Aim of the task:
Please reproduce exactly the lines that begin the listing below, up to and including the line where "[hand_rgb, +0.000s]" occurs.

Provided material:
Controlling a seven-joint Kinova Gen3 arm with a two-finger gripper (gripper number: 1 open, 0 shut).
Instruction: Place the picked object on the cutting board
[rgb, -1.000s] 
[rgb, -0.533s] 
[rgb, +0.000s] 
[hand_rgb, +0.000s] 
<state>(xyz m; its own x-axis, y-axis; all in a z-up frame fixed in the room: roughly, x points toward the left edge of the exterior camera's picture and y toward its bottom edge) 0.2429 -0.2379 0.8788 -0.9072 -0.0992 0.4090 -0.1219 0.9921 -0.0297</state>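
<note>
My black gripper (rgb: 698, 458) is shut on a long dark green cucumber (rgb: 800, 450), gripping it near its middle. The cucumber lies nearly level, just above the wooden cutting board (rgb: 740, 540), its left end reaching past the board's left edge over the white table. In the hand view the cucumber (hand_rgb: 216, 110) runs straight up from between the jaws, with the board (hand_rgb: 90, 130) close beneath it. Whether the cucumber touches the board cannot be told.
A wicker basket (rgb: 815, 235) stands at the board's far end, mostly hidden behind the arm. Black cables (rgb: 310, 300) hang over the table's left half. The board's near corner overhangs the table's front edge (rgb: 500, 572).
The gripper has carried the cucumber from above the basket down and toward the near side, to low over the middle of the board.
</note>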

Result:
Controlling a seven-joint Kinova Gen3 arm with a two-finger gripper (gripper number: 1 open, 0 shut).
Instruction: Place the picked object on the cutting board
[rgb, -1.000s] 
[rgb, -0.533s] 
[rgb, +0.000s] 
[hand_rgb, +0.000s] 

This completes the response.